| 要旨トップ | 目次 | 日本生態学会第69回全国大会 (2022年3月、福岡) 講演要旨
ESJ69 Abstract


一般講演(ポスター発表) P1-083  (Poster presentation)

人間社会における、関係流動性の変動とこれに伴う心理的順応 【B】
Adjustment of psychological traits in relational mobility change in human society 【B】

*小楠なつき, 結城雅樹(北海道大学)
*Natsuki OGUSU, Masaki YUKI(Hokkaido Univ.)
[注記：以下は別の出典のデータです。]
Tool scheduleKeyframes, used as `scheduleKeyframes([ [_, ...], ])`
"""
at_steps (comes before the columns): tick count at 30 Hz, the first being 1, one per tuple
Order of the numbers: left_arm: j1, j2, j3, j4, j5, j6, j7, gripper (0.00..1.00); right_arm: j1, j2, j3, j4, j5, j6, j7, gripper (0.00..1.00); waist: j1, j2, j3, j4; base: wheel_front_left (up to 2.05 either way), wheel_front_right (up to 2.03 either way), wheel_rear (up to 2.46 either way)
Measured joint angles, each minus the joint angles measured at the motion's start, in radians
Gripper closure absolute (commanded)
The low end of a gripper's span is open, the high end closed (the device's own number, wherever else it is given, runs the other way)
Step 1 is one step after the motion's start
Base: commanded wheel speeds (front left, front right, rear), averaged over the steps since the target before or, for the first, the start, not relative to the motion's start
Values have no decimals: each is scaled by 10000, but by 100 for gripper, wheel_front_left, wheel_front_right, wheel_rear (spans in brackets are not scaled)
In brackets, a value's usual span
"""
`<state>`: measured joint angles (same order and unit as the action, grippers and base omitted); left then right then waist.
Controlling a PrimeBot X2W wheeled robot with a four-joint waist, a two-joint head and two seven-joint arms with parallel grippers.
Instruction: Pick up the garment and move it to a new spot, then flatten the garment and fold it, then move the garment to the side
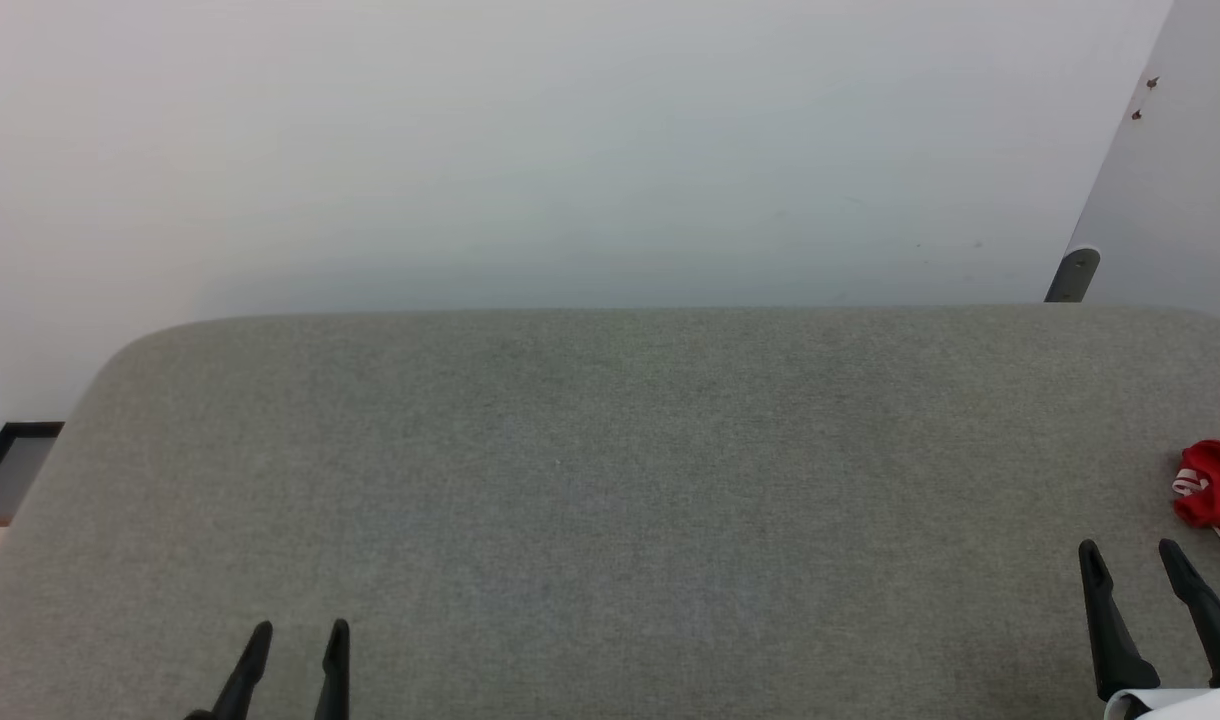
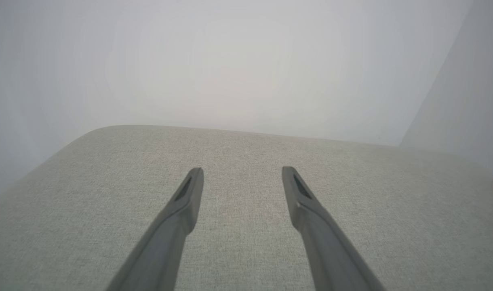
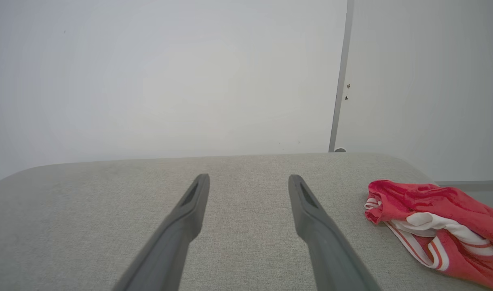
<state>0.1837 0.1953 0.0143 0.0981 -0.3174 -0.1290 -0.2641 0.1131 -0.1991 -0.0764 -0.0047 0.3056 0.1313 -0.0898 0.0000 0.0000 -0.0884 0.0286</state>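
The garment [image 1: 1213, 485] lies bunched at the right edge of the head view, on the grey cushion [image 1: 610, 480], and the frame cuts off most of it. The right wrist view shows more at its lower right: red folds, paired white stripes along an edge and a patch of white lining, though its far end again runs out of the picture. In the left wrist view only a red sliver shows at the right edge, too small to read. The right gripper [image 1: 1128, 547] stands at the lower right of the head view, just left of and below the garment and apart from it; its fingers are spread and hold nothing. The left gripper [image 1: 301, 627] sits at the lower left, well apart from the garment, fingers likewise parted and empty over bare cushion. Both grippers' bases are cut off by the bottom edge. Behind the cushion rises a pale wall [image 1: 570, 150]. A dark frame [image 1: 10, 465] pokes in at the left edge, too cropped to identify. At upper right a grey-tipped post [image 1: 1073, 272] meets the cushion's back edge.
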Motion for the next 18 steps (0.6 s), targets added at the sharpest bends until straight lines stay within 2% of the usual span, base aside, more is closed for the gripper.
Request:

ヒトの心理的形質のいくつかは、国や地域ごとに安定した差がみられる。この差は、対人関係形成・離脱の自由度と定義される関係流動性という社会環境変数に対する、適応の結果であると説明できることが、適応論アプローチを用いる心理学において注目されている(Thomson et al., 2018)。

関係流動性および心理的形質の地域差がどのようなきっかけで形作られ、維持されるのかを知るためには、変化の様子を調べることが肝要であるが、これまで関係流動性に着目した縦断面調査が行われたことはなかった。

2019年末に発生した新型コロナの世界的蔓延は、人々の物理的移動を制限し、2020年10月の時点の計測においては、日米において全体的に関係流動性を低下させていた(Yuki et al., 2021)。

本研究は、この短期間における関係流動性の変化が心理形質に変化を及ぼすのかどうかを調べることを目的として行われた。新型コロナ以前に、別の目的で実施されたオンラインアンケート調査を利用して、新型コロナ蔓延後である2021年2~12月において個人の追跡調査を行ない、新型コロナ前後で2時点のパネルデータを得た。再調査は、一般的信頼と呼ばれる、見知らぬ他人を信頼する度合い、または、促進焦点と呼ばれる利得を追い求める度合いを計測していた調査が対象とされた。これらの心理形質はいずれも、コロナ以前において、関係流動性と有意な相関があることがすでに示されていた。データは、個人の時点によらない傾向を統制できる、個人を階層としたベイズモデルによって分析された。

その結果、関係流動性は、追跡調査の実施時期が遅かったためか、コロナ前およびコロナ後の比較において、全体で低下しているとは言えなかった。
しかし、一般的信頼および促進焦点はそれぞれ、2つの時点において、その時点における関係流動性に影響を受けていることも分かった。すなわち、個人をとりまく社会環境の変化に応じて、ヒトの心理形質は可塑的に順応しうる可能性が示された。